(Dataset excerpts)
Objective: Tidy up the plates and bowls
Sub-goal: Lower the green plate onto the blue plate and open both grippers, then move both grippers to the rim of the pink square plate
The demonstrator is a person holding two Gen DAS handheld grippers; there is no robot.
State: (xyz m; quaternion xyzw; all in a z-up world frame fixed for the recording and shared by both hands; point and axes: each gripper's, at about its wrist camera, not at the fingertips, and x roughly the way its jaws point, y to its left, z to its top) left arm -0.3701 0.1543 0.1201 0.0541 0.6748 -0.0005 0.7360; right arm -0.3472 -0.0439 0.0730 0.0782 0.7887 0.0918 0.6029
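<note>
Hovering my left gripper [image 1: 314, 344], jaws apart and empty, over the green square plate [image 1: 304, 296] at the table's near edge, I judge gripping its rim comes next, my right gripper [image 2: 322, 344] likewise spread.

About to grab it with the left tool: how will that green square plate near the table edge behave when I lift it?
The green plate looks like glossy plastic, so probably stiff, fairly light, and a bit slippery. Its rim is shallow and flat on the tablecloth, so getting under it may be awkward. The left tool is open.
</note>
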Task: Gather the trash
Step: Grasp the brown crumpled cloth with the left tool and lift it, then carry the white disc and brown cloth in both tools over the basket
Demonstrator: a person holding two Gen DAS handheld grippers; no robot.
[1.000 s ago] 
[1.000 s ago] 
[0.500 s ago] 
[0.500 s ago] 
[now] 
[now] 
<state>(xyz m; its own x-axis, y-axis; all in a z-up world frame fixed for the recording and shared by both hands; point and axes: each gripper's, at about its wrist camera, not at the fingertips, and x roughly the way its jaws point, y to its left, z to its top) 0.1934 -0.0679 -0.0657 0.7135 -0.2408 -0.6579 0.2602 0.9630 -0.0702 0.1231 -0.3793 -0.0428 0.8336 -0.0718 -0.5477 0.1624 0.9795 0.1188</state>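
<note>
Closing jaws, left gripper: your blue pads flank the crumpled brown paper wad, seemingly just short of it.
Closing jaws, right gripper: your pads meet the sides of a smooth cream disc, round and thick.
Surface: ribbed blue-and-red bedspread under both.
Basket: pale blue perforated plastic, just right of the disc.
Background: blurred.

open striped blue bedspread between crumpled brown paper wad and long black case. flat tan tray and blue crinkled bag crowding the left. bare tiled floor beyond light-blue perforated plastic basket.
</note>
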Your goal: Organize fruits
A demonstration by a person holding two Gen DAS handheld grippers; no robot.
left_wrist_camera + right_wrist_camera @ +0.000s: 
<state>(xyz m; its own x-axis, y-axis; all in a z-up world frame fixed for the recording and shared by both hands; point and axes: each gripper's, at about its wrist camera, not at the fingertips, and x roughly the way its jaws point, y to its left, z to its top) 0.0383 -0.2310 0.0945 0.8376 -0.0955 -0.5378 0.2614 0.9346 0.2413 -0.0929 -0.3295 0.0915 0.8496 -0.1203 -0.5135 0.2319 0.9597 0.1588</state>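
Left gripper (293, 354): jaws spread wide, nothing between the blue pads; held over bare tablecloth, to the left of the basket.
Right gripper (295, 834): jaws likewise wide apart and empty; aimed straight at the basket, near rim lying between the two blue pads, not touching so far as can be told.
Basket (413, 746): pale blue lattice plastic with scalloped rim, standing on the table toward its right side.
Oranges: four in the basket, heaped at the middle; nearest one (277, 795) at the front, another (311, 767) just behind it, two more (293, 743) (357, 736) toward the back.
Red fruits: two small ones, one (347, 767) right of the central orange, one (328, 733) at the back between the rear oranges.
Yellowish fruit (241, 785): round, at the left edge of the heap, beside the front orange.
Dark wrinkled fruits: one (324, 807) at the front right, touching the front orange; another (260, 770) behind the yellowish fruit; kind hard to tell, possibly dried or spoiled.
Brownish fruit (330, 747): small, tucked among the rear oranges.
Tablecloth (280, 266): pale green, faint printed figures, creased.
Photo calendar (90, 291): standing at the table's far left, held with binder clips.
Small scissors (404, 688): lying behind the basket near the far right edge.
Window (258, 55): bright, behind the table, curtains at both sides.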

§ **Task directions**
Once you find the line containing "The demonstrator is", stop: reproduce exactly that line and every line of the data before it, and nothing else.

§ **Answer to this problem**
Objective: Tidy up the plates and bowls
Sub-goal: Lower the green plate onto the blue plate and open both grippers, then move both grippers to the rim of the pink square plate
The demonstrator is a person holding two Gen DAS handheld grippers; there is no robot.

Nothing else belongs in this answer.